Exciting Publication Co-authored by FEP staff in Journal of Ecology

  • Phenology Trail Monitoring

Last week, a paper was published in the Journal of Ecology co-authored by FEP staff documenting the advancement of spring in plants.
Around 7 years ago, Conrad discovered a unique treasure trove of 19th century records from around New York State documenting the timing of the seasonal life cycle events (phenology) of many different plants and animals. When were the apple trees in flower? Or the lilacs in leaf? All of these observations were carefully documented as part of an early meteorological network that initially was comprised of the academies (19th century high school equivalents) before expanding more widely. The network collected data from 1826-1871. 
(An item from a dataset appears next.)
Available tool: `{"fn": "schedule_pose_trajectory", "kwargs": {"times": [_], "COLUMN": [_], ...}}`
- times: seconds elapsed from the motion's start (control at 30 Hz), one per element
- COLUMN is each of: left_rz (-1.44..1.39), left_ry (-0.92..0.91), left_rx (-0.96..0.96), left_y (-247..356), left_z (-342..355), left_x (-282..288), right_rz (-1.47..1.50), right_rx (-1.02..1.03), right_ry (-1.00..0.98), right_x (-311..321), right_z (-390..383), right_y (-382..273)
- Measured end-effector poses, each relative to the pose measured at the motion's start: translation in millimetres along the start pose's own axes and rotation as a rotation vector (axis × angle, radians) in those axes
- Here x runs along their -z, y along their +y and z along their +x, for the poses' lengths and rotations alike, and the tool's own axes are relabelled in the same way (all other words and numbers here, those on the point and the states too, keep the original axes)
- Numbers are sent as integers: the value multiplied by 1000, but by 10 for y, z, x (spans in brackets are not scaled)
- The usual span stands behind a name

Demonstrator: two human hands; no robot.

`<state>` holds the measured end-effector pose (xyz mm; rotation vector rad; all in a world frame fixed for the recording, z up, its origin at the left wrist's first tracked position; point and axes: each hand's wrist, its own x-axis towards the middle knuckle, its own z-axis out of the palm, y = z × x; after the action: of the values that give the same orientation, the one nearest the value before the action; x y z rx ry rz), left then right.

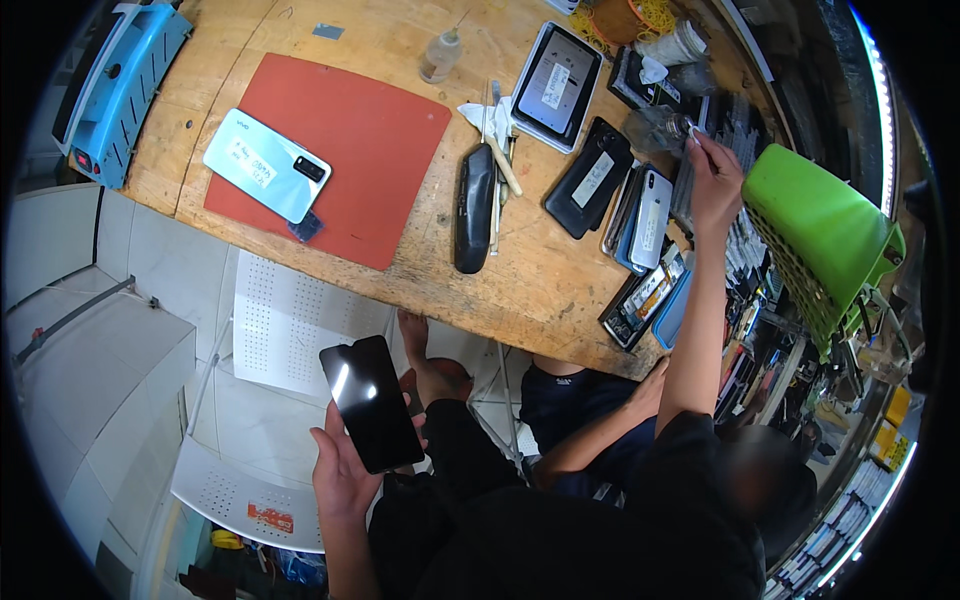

We digitized and standardized the resulting data set (available through a searchable browser here) and partnered with Kerissa Battle of Community Greenways Collaborative and the New York Phenology Project to explore how this historical data set might be paired with recent records—from a current phenology network of citizen scientists—to inform our understanding of the effects of climate change on seasonal plant cycles.
This week that analysis, spearheaded by Kerissa, and with a great team of co-authors, has been published as a paper in the Journal of Ecology: it is freely accessible here. If you want a short teaser, below is the title and brief abstract sharing what we found:
Citizen science across two centuries reveals phenological change among plant species and functional groups in the Northeastern US
Citizen science observations across two centuries reveal a dramatic, climate-driven shift to earlier leaf out and flowering, which varies across settings, species and functional groups. Plants in urban areas, insect pollinated trees and early-season species show the greatest rate of advancement overall. This unprecedented comparison of historical-modern network observations illustrates how long-term monitoring and citizen science efforts are invaluable for ecological forecasting and discovery.